This section helps you set up quick-start jobs for ingesting data from HDFS to Kafka topic. We currently do not support the ability to write from HDFS to multiple Kafka topics. Also, we do not support partitioning by keys when writing to Kafka. We do allow topics with multiple partitions. However, in this case, the data will be distributed across partitions in a round robin manner.
We will illustrate both the Standalone and Mapreduce modes of operation.
Standalone
This example assumes Wikipedia data has been written to HDFS by following the instructions in the Wikipedia example (with some minor modifications to write to HDFS).
Suppose the wikipedia data is written to:
/data/wikipedia/org/apache/gobblin/example/wikipedia/WikipediaOutput
Setup a single node Kafka broker by following the Kafka quick start guide. Suppose your broker URI is
localhost:9092
.- Set up a single-node Hadoop cluster in pseudo-distributed mode by following the instructions here.
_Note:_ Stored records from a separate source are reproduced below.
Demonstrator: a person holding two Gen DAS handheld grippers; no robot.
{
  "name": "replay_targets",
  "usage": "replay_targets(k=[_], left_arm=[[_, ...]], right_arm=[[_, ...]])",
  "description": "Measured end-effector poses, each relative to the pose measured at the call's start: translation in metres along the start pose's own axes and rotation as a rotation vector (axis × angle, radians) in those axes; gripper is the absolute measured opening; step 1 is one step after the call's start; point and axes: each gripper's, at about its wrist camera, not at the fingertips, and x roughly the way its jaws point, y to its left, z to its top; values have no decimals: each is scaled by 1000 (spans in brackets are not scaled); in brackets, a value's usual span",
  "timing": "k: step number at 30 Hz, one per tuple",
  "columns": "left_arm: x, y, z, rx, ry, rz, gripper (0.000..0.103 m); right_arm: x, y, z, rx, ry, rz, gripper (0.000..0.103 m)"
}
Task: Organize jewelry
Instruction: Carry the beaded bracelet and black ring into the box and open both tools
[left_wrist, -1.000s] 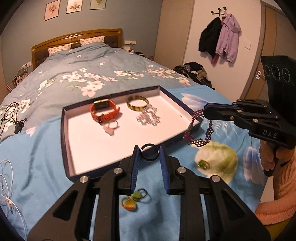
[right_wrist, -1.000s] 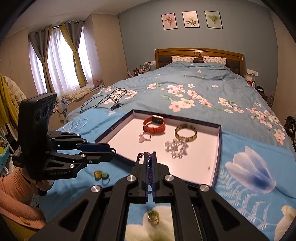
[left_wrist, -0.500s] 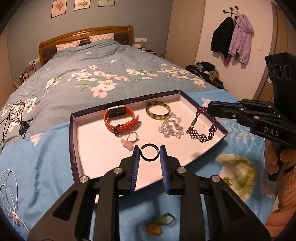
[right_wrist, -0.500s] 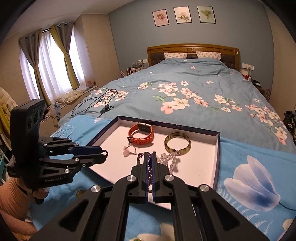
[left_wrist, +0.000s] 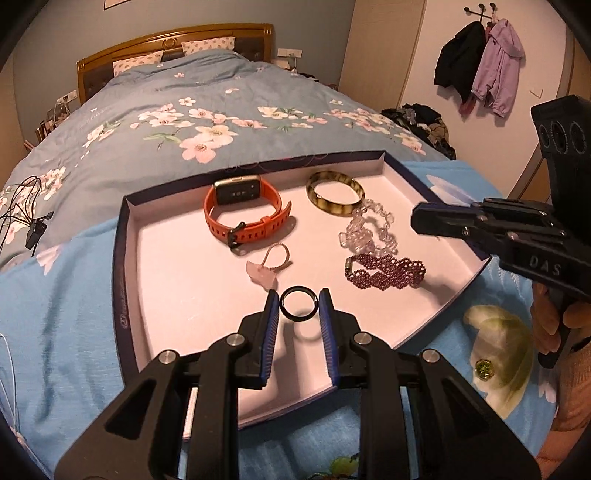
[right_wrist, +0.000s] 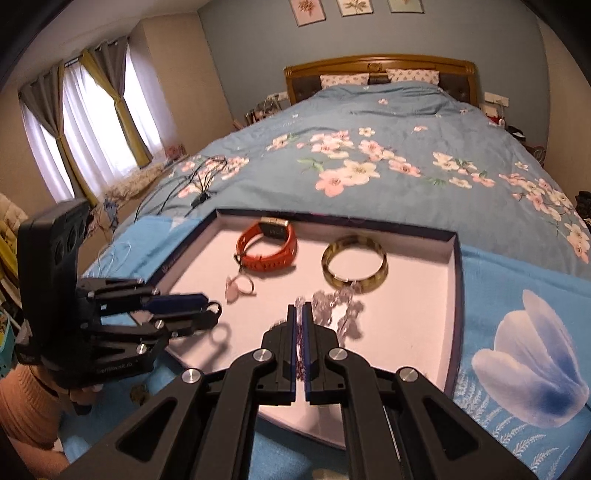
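A dark-rimmed tray with a white floor lies on the blue bedcover. My left gripper hovers low over its near part, shut on a black ring; the right wrist view shows that left gripper at the tray's left edge. A purple beaded bracelet lies flat on the tray floor. My right gripper is above it, jaws together, nothing hanging from its tip. In the right wrist view the right gripper shows purple beads through its narrow slit.
In the tray lie an orange watch, a mottled bangle, a clear crystal bracelet and a pink ring. A green gem ring lies on the cover right of the tray. Cables lie at the left.
Both grippers moved forward and down over the tray. The purple bracelet hung from the right gripper before; now it lies on the tray floor. The black ring stays in the left gripper.
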Motion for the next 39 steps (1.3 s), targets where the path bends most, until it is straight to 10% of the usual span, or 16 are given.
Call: replay_targets(k=[18, 21, 29, 39], left_arm=[[23, 7, 8, -13, 43, 27, 22], [24, 7, 9, -15, 43, 28, 22], [27, 11, 18, -29, 40, 44, 22], [28, 12, 18, -27, 40, 48, 22]], right_arm=[[35, 3, -12, -106, 177, -85, 26], [36, 5, -9, -128, 170, -96, 1], [35, 5, 0, -134, 134, -127, 0], [36, 12, -9, -201, 213, -81, 23]])
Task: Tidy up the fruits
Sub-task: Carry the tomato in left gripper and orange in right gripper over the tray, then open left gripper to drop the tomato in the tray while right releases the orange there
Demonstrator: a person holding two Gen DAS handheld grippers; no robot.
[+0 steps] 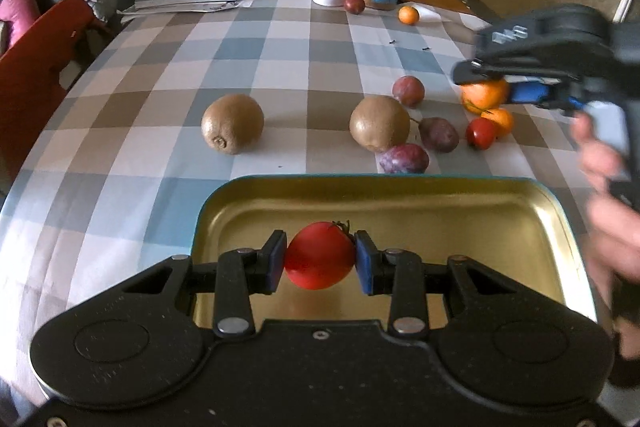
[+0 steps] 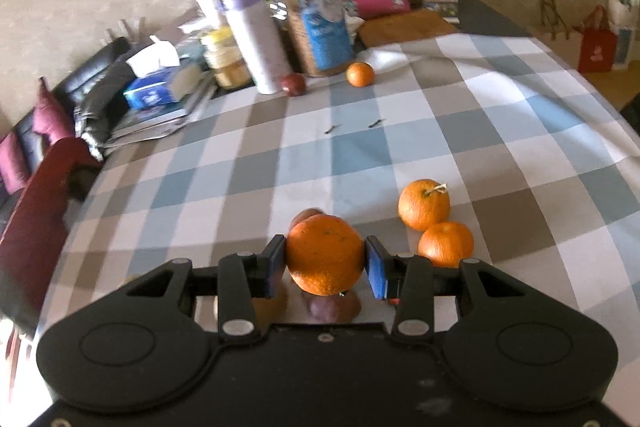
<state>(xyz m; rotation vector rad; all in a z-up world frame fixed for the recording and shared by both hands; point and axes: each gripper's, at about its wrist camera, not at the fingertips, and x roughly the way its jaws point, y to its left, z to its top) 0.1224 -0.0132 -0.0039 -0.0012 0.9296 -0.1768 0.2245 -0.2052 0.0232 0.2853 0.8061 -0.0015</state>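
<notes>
Tin tray [image 1: 560,211] held no fruit yet. Left gripper [image 1: 321,255] clamped tomato [image 1: 320,255] above it; right gripper [image 2: 325,257] clamped orange [image 2: 325,254]. Kiwis [image 1: 232,123], plums [image 1: 404,159] remained on table [image 1: 280,67].

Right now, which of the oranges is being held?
The orange clamped between the right hand-held gripper's blue pads; the other three lie loose on the tablecloth.

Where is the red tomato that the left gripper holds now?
In the left wrist view the red tomato sits low at centre, clamped in the left gripper above the empty gold tin, nearer than the two kiwis.
</notes>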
- Create a job config with the following properties:
job.name=GobblinHdfsQuickStart job.group=GobblinHdfs job.description=Gobblin quick start job for Hdfs job.lock.enabled=false fs.uri=hdfs://localhost:9000 source.class=org.apache.gobblin.source.extractor.hadoop.AvroFileSource extract.namespace=org.apache.gobblin.source.extractor.hadoop extract.table.type=SNAPSHOT_ONLY source.filebased.data.directory=/data/wikipedia/org/apache/gobblin/example/wikipedia/WikipediaOutput source.filebased.fs.uri=hdfs://localhost:9000 writer.builder.class=org.apache.gobblin.kafka.writer.KafkaDataWriterBuilder writer.kafka.topic=WikipediaExample writer.kafka.producerConfig.bootstrap.servers=localhost:9092 ##Confluent Schema Registry and serializers #writer.kafka.producerConfig.value.serializer=io.confluent.kafka.serializers.KafkaAvroSerializer #writer.kafka.producerConfig.key.serializer=io.confluent.kafka.serializers.KafkaAvroSerializer #writer.kafka.producerConfig.schema.registry.url=http://localhost:8081 #Use Local Schema Registry and serializers writer.kafka.producerConfig.value.serializer=org.apache.gobblin.kafka.serialize.LiAvroSerializer writer.kafka.producerConfig.kafka.schemaRegistry.class=org.apache.gobblin.kafka.schemareg.ConfigDrivenMd5SchemaRegistry writer.kafka.producerConfig.schemaRegistry.schema.name=WikipediaExample writer.kafka.producerConfig.schemaRegistry.schema.value={"namespace": "example.wikipedia.avro","type": "record","name": "WikipediaArticle","fields": [{"name": "pageid", "type": ["double", "null"]},{"name\ ": "title", "type": ["string", "null"]},{"name": "user", "type": ["string", "null"]},{"name": "anon", "type": ["string", "null"]},{"name": "userid", "type": ["double", "null"]},{"name": "timestamp", "ty\ pe": ["string", "null"]},{"name": "size", "type": ["double", "null"]},{"name": "contentformat", "type": ["string", "null"]},{"name": "contentmodel", "type": ["string", "null"]},{"name": "content", "ty\ pe": ["string", "null"]}]} data.publisher.type=org.apache.gobblin.publisher.NoopPublisher metrics.reporting.file.enabled=true metrics.log.dir=/tmp/suvasude/metrics metrics.reporting.file.suffix=txt task.data.root.dir=/tmp |
- Run gobblin-standalone.sh:
- bin/gobblin-standalone.sh start --conf <path-to-job-config-file> --workdir /tmp
You should see the following lines in the gobblin logs:
INFO [JobScheduler-2] org.apache.gobblin.source.extractor.hadoop.AvroFileSource 58 - Running ls command with input /data/wikipedia/org/apache/gobblin/example/wikipedia/WikipediaOutput
INFO [JobScheduler-2] org.apache.gobblin.source.extractor.filebased.FileBasedSource 257 - Will pull the following files in this run: [hdfs://localhost:9000/data/wikipedia/org/apache/gobblin/example/wikipedia/WikipediaOutput/20171207212140_append/LinkedIn/part.task_PullFromWikipedia_1512681699997_0_0.avro, hdfs://localhost:9000/data/wikipedia/org/apache/gobblin/example/wikipedia/WikipediaOutput/20171207212140_append/Wikipedia_Sandbox/part.task_PullFromWikipedia_1512681699997_1_0.avro]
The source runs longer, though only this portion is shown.